= YOUR GOAL =
I'd like the listing below copied exactly, with the images left out.

= GIVEN INFORMATION =
━━━━━━━━

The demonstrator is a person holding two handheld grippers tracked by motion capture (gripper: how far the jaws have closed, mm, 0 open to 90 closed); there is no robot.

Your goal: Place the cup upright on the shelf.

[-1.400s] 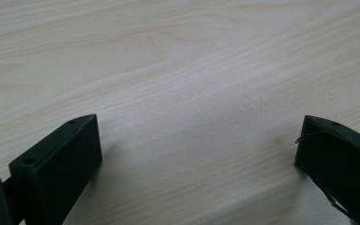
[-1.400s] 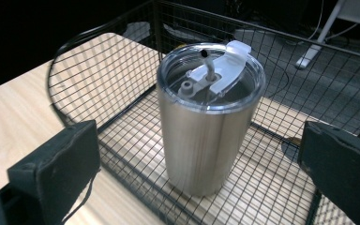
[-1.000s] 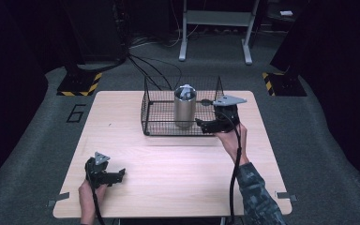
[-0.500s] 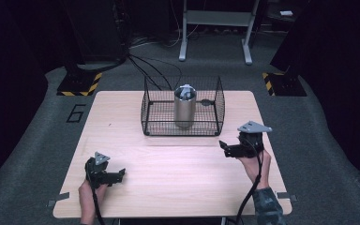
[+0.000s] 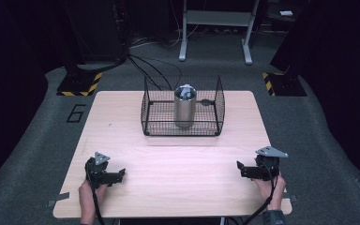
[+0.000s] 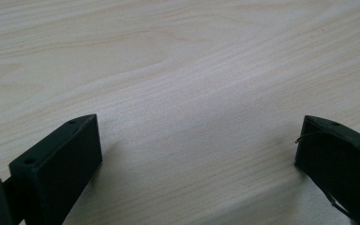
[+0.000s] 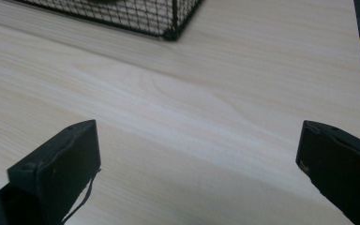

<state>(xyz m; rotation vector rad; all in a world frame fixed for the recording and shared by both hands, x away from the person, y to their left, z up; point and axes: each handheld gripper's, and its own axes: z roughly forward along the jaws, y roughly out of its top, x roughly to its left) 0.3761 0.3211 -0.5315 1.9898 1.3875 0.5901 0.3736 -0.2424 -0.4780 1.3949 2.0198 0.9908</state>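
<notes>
Your left hand-held gripper point(image 5: 117, 175) rested low at the near left of the bench point(image 5: 178, 187), its jaws spread wide over bare wood and pointing right. The metal cylinder point(image 5: 184, 108) stood upright inside the wire basket point(image 5: 152, 123) at the far middle, well apart from both. Your right hand-held gripper point(image 5: 240, 168) sat near the right edge, jaws likewise wide apart and empty, pointing left.

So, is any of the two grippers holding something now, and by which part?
Nothing is held. The left gripper and the right gripper both have jaws wide open over the bare table.
</notes>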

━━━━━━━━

= WRITTEN RESPONSE =
The demonstrator is a person holding two handheld grippers tracked by motion capture (gripper: how far the jaws have closed, mm, 0 open to 90 closed); there is no robot.

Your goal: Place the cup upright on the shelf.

[-1.400s] 
[-1.400s] 
[-1.000s] 
[-0.500s] 
[+0.000s] 
[+0.000s] 
[+0.000s] 

<state>(xyz m; rotation vector rad; all in a world frame fixed for the recording and shared by both hands, x away from the person, y to their left, z up; point and axes: each handheld gripper's, and its own axes: z roughly forward along the jaws, y roughly out of its top, x roughly to its left) 0.3761 0.3211 -0.5315 1.9898 1.3875 0.5901 0.3736 -0.2424 -0.4780 1.3949 2.0198 0.9908</state>
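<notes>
Your left hand-held gripper point(image 5: 117, 175) rested low at the near left of the bench point(image 5: 178, 187), its jaws spread wide over bare wood and pointing right. The metal cylinder point(image 5: 184, 108) stood upright inside the wire basket point(image 5: 152, 123) at the far middle, well apart from both. Your right hand-held gripper point(image 5: 240, 168) sat near the right edge, jaws likewise wide apart and empty, pointing left.

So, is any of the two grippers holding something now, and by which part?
Nothing is held. The left gripper and the right gripper both have jaws wide open over the bare table.
</notes>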

The full output has already been given.